I decided to move the site from Gatsby over to using Hugo! I originally created this site so that I can learn React while writing posts about the topics I am learning. The code for the first site using Gatsby can be found here.
I didn’t originally set out with the intention of going from Gatsby straight to Hugo. I stumbled upon Jekyll, VuePress, Gridsome, Sapper, and others. The ones that stood out in my search though were Hugo and Sapper. I researched this a bit more and decided that using Hugo and applying a theme that I liked would allow me to focus more on learning and thus started the transition over to Hugo.
Reasons
The reasoning behind wanting to find an alternative to Gatsby was to have something that can be easily added to with minimal tweaking and modifying. I wanted the ability for it to ‘just work’ without creating react components to modify the navbar or to write JSX files for specific pages or use MDX. I didn’t want to have to continue wading through plugin-ins and installing all of their dependencies. With Hugo it’s a self-contained executable. You’ve pretty much everything you need once it’s installed. It can be configured for certain things if the basic installation doesn’t have what you want. Once done, invoke hugo serve
in a terminal and you’re ready for development. The abundance of Hugo themes makes it incredibly easy to get started and the addition of adding the theme is easily done through creation of a themes
directory. Including Netlify CMS was also pretty straight forward as opposed to Gatsby where I remembered having to modify /gatsby-config.js
or a /gatsby-browser.js
and do additional things to have it working. Including images in the markdown and videos within the markdown of Hugo just worked where as with Gatsby I had to find a plugin that would allow for adding images or videos.
Hugo Theming
As mentioned above, Hugo offers themes from many generous individuals to use for the appearance of your site. I originally went with PaperMod when looking over the themes as I liked the clean minimal look. I then found Fuji and stuck with that as it also had a minimal look but offered the ability to toggle between light and dark mode built in. With the trend of many developers and users using dark mode I figured I should provide the people what they want. (Even if I disagree and don’t particularly like dark themes).
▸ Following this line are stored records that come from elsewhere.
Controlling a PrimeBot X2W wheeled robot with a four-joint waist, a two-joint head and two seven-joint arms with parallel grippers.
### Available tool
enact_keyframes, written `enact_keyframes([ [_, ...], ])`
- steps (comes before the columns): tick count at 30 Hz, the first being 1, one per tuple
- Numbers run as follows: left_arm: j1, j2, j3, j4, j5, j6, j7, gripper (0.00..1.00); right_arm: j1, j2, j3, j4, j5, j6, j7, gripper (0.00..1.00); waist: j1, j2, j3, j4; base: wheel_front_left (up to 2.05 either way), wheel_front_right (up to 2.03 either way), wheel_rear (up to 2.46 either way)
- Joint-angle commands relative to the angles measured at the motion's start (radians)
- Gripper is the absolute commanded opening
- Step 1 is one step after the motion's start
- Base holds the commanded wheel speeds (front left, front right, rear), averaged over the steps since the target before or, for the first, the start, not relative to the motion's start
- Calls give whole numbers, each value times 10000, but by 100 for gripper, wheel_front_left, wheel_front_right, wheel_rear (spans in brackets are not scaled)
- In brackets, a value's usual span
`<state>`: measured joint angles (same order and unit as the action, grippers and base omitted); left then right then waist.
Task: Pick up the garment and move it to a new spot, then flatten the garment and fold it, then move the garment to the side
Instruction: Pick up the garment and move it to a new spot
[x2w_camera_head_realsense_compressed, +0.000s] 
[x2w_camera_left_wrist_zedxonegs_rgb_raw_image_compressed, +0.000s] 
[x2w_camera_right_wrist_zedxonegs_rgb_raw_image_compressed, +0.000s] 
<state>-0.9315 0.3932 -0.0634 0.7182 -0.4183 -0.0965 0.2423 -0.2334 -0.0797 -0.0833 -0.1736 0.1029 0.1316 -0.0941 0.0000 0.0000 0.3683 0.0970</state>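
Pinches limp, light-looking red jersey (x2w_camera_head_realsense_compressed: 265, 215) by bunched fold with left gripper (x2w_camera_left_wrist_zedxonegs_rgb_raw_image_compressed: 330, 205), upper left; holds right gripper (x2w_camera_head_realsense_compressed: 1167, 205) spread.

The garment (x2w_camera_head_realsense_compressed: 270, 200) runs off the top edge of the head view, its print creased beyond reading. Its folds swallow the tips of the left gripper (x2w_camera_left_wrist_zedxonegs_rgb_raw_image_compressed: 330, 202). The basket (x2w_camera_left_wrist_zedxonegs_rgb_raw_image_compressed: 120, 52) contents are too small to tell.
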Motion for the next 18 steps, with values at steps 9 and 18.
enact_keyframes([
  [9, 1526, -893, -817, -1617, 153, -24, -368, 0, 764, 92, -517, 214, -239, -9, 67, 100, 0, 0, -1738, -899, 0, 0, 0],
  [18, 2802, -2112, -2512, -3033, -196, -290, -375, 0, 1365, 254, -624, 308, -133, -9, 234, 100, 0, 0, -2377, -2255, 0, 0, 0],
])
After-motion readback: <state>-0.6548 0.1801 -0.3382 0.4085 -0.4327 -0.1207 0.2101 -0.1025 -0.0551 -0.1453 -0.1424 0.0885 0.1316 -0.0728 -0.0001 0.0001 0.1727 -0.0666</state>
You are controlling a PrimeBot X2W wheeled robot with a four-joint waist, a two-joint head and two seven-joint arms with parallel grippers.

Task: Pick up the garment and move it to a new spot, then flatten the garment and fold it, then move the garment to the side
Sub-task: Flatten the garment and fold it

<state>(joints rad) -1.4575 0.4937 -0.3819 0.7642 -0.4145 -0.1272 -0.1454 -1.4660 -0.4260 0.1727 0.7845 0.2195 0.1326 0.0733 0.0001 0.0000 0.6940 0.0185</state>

Installing the Fuji theme was pretty straight forward. The Fuji theme’s ‘Getting started’ section in their README would have you up and going using git submodules. Since I’m not too familiar with git submodules I simply downloaded the zip and extracted the theme to the themes
folder. I realize the consequence of this approach would be that I would need to periodically, if I would like the most up-to-date release of the theme, have to download the zip and extract it. With the git submodules my understanding is that I could simple pull and merge the latest release of the theme into the repository of my site. Down the road I intend on learning how to use git submodules and how to incorporate that into the Netlify CI/CD workflow but for now downloading the zip works well enough.
With the Fuji theme installed I then simply followed the rest of the directions provided in the README for Fuji, defined the configuration, and I had the website up and going with everything all laid out. No need to create components, installing some plugin, or writing in JSX or MDX. With the Netlify CMS installed following Netlify’s documentation for Hugo I was able to write out this post using the Netlify CMS!